◆ **Brief**
From the first record below to the last, retype each one exactly.

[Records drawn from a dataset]
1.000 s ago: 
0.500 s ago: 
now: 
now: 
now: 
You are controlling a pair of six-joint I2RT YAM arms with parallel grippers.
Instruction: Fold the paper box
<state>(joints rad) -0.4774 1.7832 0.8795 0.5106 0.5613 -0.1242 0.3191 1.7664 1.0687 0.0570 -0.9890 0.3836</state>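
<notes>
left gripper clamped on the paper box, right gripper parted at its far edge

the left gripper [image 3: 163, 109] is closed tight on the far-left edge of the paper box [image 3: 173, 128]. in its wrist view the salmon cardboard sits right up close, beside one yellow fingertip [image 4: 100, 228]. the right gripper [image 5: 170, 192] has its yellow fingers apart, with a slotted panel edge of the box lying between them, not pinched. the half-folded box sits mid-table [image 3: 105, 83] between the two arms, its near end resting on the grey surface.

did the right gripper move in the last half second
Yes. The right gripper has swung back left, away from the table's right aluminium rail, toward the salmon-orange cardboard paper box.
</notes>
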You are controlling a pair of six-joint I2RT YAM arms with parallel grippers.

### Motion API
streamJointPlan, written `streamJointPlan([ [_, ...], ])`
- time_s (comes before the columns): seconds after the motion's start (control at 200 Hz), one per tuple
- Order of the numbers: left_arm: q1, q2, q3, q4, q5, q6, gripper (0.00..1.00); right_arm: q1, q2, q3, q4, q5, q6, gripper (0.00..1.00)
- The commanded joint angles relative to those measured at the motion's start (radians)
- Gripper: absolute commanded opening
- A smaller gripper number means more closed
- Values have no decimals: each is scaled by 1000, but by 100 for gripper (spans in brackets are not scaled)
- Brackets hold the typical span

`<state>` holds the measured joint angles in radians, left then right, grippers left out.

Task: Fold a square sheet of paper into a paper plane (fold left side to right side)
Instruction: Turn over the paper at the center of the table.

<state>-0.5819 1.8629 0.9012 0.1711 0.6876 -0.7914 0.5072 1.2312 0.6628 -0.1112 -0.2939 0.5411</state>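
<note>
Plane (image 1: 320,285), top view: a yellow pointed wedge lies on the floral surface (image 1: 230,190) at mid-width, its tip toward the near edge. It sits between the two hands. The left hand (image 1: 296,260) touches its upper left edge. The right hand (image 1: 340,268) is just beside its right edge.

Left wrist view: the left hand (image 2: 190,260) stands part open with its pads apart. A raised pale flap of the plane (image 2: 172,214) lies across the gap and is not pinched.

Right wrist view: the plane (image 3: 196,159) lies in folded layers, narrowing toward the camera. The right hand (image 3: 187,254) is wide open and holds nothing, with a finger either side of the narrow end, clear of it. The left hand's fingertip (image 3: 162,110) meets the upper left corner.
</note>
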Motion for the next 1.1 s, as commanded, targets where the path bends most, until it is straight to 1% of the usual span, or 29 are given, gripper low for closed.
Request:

◆ **The completed task**
1.000 s ago: 
0.500 s ago: 
now: 
now: 
now: 
You are controlling a pair of six-joint I2RT YAM arms with parallel grippers.
Instruction: Fold the paper box
<state>(joints rad) -0.4774 1.7832 0.8795 0.5106 0.5613 -0.1242 0.3191 1.7664 1.0687 0.0570 -0.9890 0.3836</state>
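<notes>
left gripper clamped on the paper box, right gripper parted at its far edge

the left gripper [image 3: 163, 109] is closed tight on the far-left edge of the paper box [image 3: 173, 128]. in its wrist view the salmon cardboard sits right up close, beside one yellow fingertip [image 4: 100, 228]. the right gripper [image 5: 170, 192] has its yellow fingers apart, with a slotted panel edge of the box lying between them, not pinched. the half-folded box sits mid-table [image 3: 105, 83] between the two arms, its near end resting on the grey surface.

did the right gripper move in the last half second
Yes. The right gripper has swung back left, away from the table's right aluminium rail, toward the salmon-orange cardboard paper box.
</notes>
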You are controlling a pair of six-joint I2RT YAM arms with parallel grippers.

### Motion API
streamJointPlan, written `streamJointPlan([ [_, ...], ])`
- time_s (comes before the columns): seconds after the motion's start (control at 200 Hz), one per tuple
- Order of the numbers: left_arm: q1, q2, q3, q4, q5, q6, gripper (0.00..1.00); right_arm: q1, q2, q3, q4, q5, q6, gripper (0.00..1.00)
- The commanded joint angles relative to those measured at the motion's start (radians)
- Gripper: absolute commanded opening
- A smaller gripper number means more closed
- Values have no decimals: each is scaled by 1000, but by 100 for gripper (spans in brackets are not scaled)
- Brackets hold the typical span

`<state>` holds the measured joint angles in radians, left then right, grippers left out.

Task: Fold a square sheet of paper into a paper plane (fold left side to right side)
Instruction: Turn over the paper at the center of the table.

<state>-0.5819 1.8629 0.9012 0.1711 0.6876 -0.7914 0.5072 1.2312 0.6628 -0.1112 -0.2939 0.5411</state>
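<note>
Plane (image 1: 320,285), top view: a yellow pointed wedge lies on the floral surface (image 1: 230,190) at mid-width, its tip toward the near edge. It sits between the two hands. The left hand (image 1: 296,260) touches its upper left edge. The right hand (image 1: 340,268) is just beside its right edge.

Left wrist view: the left hand (image 2: 190,260) stands part open with its pads apart. A raised pale flap of the plane (image 2: 172,214) lies across the gap and is not pinched.

Right wrist view: the plane (image 3: 196,159) lies in folded layers, narrowing toward the camera. The right hand (image 3: 187,254) is wide open and holds nothing, with a finger either side of the narrow end, clear of it. The left hand's fingertip (image 3: 162,110) meets the upper left corner.
</note>
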Motion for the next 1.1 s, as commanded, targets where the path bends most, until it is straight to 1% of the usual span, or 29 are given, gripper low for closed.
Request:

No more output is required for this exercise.